BRIEF: With nothing added and nothing dropped, copy the entire listing.

STORED DATA:
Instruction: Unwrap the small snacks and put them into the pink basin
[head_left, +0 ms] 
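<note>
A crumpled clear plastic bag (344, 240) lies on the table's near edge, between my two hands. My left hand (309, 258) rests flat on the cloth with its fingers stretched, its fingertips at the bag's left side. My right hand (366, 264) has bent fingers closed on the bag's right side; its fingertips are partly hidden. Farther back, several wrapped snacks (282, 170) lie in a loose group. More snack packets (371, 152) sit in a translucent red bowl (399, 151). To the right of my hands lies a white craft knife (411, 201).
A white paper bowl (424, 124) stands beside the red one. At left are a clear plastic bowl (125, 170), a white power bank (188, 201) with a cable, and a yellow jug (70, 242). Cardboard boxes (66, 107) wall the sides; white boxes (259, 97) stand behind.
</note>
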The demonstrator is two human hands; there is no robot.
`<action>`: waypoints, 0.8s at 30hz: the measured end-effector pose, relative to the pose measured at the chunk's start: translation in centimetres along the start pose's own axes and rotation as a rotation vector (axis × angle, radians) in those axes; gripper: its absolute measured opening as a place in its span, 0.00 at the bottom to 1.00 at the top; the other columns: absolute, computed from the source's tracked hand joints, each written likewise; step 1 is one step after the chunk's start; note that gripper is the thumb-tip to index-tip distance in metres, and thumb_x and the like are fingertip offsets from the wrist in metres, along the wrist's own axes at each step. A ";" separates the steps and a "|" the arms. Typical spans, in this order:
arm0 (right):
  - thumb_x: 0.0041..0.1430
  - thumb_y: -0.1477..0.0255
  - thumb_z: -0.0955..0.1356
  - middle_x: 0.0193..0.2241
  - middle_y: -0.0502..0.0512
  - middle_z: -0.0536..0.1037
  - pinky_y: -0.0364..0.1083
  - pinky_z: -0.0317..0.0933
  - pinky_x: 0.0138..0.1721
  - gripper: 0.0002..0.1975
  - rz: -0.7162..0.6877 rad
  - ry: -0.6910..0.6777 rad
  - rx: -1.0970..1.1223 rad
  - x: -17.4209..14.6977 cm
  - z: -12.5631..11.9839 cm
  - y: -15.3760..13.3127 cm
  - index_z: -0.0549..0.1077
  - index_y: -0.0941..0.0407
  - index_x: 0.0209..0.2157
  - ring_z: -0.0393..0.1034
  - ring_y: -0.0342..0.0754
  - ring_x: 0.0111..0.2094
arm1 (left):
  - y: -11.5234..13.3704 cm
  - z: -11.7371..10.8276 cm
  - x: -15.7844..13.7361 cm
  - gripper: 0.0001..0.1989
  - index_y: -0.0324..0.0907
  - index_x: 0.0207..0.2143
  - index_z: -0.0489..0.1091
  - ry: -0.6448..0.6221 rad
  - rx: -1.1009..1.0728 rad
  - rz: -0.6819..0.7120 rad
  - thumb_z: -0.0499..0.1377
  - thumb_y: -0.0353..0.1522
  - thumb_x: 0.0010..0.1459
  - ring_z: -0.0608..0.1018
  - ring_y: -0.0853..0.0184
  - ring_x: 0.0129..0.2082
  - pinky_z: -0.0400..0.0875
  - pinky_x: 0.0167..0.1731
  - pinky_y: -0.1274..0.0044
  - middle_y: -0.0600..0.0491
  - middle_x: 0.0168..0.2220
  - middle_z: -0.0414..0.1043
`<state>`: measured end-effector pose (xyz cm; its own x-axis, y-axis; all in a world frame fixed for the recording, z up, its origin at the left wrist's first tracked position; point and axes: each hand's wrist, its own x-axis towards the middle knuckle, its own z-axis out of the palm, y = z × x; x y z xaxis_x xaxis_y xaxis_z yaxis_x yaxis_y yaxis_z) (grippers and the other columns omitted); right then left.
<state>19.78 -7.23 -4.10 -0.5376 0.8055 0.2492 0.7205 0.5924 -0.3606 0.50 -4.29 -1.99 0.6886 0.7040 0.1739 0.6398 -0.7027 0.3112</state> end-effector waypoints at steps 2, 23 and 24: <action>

OUTPUT OF THE TASK:
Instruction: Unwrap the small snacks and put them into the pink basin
[head_left, +0 ms] 
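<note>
A crumpled clear plastic bag (344, 240) lies on the table's near edge, between my two hands. My left hand (309, 258) rests flat on the cloth with its fingers stretched, its fingertips at the bag's left side. My right hand (366, 264) has bent fingers closed on the bag's right side; its fingertips are partly hidden. Farther back, several wrapped snacks (282, 170) lie in a loose group. More snack packets (371, 152) sit in a translucent red bowl (399, 151). To the right of my hands lies a white craft knife (411, 201).
A white paper bowl (424, 124) stands beside the red one. At left are a clear plastic bowl (125, 170), a white power bank (188, 201) with a cable, and a yellow jug (70, 242). Cardboard boxes (66, 107) wall the sides; white boxes (259, 97) stand behind.
</note>
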The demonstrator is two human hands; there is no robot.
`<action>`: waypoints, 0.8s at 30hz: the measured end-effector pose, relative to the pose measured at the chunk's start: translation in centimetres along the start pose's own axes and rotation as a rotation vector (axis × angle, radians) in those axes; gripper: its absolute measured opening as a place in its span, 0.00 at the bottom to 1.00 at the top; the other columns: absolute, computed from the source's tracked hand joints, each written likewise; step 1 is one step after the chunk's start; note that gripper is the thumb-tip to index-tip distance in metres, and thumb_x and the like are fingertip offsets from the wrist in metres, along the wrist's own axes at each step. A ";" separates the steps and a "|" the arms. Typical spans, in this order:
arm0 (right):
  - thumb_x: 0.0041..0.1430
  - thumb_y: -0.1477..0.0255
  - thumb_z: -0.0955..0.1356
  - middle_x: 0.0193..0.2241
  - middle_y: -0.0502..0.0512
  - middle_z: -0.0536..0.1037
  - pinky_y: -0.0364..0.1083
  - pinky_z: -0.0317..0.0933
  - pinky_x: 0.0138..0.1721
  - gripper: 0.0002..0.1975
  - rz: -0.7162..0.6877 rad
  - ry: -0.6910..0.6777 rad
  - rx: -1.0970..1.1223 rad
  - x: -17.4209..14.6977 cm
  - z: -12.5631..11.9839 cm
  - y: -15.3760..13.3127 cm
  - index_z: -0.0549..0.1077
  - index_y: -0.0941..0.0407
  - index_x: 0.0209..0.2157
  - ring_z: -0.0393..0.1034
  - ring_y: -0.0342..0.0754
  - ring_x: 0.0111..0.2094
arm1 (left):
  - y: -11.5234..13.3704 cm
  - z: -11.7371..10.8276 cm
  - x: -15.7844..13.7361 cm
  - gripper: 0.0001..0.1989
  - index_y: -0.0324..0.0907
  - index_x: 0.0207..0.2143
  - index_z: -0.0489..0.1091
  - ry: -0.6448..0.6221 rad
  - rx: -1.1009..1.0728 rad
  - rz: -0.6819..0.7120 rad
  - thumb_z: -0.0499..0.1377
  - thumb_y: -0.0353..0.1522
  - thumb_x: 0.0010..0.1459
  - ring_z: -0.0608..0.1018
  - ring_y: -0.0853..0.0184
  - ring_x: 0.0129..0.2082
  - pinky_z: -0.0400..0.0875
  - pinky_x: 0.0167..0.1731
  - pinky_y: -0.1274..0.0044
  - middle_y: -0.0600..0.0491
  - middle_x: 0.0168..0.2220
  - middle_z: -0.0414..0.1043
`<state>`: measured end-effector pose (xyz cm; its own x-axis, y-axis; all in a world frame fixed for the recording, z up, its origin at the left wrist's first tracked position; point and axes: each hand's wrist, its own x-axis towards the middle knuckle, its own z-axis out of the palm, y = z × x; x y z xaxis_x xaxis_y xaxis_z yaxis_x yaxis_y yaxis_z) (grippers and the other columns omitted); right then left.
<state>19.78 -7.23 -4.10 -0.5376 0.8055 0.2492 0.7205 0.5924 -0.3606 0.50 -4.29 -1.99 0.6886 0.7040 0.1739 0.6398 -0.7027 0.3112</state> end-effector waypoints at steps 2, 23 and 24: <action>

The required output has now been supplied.